## WHAT IS BEING ASKED
Take the data below. Output it exactly from its first line through the line containing "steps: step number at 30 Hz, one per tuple".

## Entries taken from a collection
++++++++++++++++++++

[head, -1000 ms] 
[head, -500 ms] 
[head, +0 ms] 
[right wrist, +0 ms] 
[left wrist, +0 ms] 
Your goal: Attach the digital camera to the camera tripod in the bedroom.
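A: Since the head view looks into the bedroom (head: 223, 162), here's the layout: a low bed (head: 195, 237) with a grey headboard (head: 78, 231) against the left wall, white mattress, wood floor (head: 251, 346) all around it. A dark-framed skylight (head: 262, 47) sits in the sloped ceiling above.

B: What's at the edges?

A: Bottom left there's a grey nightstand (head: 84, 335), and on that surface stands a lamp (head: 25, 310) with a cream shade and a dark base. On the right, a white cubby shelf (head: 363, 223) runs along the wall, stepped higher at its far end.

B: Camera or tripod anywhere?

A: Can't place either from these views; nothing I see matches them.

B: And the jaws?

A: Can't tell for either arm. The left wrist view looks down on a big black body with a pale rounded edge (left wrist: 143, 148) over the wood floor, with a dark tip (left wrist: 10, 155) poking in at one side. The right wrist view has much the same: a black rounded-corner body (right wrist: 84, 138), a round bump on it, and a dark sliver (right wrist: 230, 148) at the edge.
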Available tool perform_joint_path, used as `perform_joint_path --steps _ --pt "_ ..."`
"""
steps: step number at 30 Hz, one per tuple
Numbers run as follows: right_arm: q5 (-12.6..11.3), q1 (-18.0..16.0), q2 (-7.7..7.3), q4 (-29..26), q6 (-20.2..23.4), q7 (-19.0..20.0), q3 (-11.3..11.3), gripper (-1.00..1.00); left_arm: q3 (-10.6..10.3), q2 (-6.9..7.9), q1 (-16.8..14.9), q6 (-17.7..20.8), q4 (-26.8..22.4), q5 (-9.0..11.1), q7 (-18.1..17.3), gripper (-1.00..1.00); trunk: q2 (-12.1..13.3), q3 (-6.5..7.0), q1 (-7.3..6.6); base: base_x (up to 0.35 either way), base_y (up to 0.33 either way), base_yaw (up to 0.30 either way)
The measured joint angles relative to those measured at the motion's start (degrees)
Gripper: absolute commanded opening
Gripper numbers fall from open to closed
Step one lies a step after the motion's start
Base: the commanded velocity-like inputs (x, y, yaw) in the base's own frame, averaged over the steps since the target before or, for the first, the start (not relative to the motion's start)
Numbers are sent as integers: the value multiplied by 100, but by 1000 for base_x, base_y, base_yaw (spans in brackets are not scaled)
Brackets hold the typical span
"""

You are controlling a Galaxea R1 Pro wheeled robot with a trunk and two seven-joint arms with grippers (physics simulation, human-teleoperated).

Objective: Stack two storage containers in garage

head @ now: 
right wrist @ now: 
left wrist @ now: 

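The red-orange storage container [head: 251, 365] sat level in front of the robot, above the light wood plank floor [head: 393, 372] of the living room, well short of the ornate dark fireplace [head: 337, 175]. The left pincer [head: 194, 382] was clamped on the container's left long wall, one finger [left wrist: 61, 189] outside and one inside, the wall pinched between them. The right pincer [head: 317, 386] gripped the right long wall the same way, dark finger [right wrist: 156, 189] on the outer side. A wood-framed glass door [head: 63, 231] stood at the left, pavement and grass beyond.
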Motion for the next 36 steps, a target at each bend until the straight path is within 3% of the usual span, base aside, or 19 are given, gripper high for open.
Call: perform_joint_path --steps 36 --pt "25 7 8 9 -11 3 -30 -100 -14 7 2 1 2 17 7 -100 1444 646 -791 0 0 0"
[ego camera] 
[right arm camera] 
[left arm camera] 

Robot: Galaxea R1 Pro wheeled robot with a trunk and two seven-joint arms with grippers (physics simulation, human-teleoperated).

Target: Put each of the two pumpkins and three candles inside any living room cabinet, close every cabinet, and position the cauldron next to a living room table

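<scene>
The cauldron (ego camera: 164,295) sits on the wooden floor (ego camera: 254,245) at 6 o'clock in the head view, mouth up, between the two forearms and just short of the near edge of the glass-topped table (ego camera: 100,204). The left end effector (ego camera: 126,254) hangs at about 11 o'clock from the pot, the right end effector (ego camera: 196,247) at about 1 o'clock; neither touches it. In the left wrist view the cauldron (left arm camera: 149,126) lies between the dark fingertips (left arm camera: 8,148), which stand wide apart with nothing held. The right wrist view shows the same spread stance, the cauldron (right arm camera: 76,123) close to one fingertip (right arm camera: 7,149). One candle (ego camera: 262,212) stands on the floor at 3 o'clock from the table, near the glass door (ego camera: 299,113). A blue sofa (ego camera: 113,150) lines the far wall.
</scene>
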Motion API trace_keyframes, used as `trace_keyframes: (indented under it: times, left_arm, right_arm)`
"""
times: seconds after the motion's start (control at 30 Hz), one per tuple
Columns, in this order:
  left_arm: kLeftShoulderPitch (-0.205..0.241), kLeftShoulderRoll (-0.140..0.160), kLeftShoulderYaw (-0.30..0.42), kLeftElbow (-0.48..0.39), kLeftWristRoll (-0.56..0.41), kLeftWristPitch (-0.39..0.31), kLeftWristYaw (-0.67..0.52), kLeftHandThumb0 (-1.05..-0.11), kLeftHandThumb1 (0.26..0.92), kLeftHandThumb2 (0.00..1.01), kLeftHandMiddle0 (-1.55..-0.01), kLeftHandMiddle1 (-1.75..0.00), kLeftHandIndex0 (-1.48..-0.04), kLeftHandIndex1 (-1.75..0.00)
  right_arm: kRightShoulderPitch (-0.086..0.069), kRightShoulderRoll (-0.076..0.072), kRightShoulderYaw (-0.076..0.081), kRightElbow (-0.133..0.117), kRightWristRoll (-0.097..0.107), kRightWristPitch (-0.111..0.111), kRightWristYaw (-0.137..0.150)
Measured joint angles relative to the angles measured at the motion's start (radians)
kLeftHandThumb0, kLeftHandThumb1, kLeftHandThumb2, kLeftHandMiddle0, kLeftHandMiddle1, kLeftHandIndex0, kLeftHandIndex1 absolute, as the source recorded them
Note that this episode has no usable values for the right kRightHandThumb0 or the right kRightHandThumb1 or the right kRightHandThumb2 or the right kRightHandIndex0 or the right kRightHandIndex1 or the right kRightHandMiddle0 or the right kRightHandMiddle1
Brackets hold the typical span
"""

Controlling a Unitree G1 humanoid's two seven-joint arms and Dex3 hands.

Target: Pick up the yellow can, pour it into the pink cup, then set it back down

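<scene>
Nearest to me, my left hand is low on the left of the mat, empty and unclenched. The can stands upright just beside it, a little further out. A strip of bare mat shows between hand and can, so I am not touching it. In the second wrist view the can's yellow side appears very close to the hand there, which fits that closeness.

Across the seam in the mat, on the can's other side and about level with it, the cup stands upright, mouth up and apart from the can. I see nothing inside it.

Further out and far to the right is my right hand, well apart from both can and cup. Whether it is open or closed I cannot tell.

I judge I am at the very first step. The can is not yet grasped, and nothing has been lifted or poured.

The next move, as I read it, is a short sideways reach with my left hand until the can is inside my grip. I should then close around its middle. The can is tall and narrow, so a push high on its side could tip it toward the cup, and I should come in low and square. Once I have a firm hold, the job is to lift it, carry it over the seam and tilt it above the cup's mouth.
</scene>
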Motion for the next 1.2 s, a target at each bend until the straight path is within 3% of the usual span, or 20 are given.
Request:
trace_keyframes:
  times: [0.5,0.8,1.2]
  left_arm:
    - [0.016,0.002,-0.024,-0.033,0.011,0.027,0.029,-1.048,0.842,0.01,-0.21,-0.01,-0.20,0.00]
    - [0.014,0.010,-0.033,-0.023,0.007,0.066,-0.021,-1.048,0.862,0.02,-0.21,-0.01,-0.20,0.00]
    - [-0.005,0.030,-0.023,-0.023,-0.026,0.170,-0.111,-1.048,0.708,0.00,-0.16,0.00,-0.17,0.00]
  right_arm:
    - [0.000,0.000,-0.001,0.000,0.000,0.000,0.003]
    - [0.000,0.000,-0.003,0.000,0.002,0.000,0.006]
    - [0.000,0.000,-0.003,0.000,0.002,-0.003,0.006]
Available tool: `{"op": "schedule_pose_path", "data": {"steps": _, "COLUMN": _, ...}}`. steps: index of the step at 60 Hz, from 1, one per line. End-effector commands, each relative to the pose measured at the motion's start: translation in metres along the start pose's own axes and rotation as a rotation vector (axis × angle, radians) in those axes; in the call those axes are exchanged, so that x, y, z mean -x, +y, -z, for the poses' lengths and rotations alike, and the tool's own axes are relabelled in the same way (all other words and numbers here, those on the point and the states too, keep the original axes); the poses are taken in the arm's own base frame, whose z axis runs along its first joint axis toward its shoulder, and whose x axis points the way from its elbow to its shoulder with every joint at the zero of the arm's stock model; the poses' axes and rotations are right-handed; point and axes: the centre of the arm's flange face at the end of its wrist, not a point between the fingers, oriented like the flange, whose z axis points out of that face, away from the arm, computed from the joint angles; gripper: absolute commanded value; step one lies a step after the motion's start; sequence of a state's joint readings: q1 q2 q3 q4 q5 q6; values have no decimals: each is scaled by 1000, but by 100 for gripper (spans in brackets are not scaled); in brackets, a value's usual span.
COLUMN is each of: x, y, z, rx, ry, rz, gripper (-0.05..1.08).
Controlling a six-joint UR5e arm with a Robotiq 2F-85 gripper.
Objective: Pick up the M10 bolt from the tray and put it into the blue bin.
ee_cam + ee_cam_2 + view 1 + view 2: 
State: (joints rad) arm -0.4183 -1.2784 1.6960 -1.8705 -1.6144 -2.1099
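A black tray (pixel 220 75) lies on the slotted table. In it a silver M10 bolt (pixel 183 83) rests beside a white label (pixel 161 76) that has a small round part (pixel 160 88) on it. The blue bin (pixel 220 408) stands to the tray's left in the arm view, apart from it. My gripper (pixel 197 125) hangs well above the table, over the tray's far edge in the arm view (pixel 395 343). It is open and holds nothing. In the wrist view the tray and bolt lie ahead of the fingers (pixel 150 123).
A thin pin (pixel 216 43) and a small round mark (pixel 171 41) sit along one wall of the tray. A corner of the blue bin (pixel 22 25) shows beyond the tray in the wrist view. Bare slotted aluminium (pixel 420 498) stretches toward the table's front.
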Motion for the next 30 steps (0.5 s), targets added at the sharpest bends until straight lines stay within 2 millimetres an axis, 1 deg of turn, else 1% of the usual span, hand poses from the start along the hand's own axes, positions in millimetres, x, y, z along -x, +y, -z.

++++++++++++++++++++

## WRITTEN RESPONSE
[head, -1000 ms] 
[head, -500 ms] 
[head, +0 ms] 
[right wrist, +0 ms] 
[left wrist, +0 ms] 
Your goal: Attach the digital camera to the camera tripod in the bedroom.
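A: Since the head view looks into the bedroom (head: 223, 162), here's the layout: a low bed (head: 195, 237) with a grey headboard (head: 78, 231) against the left wall, white mattress, wood floor (head: 251, 346) all around it. A dark-framed skylight (head: 262, 47) sits in the sloped ceiling above.

B: What's at the edges?

A: Bottom left there's a grey nightstand (head: 84, 335), and on that surface stands a lamp (head: 25, 310) with a cream shade and a dark base. On the right, a white cubby shelf (head: 363, 223) runs along the wall, stepped higher at its far end.

B: Camera or tripod anywhere?

A: Can't place either from these views; nothing I see matches them.

B: And the jaws?

A: Can't tell for either arm. The left wrist view looks down on a big black body with a pale rounded edge (left wrist: 143, 148) over the wood floor, with a dark tip (left wrist: 10, 155) poking in at one side. The right wrist view has much the same: a black rounded-corner body (right wrist: 84, 138), a round bump on it, and a dark sliver (right wrist: 230, 148) at the edge.
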Available tool perform_joint_path, used as `perform_joint_path --steps _ --pt "_ ..."`
"""
steps: step number at 30 Hz, one per tuple

The output is complete.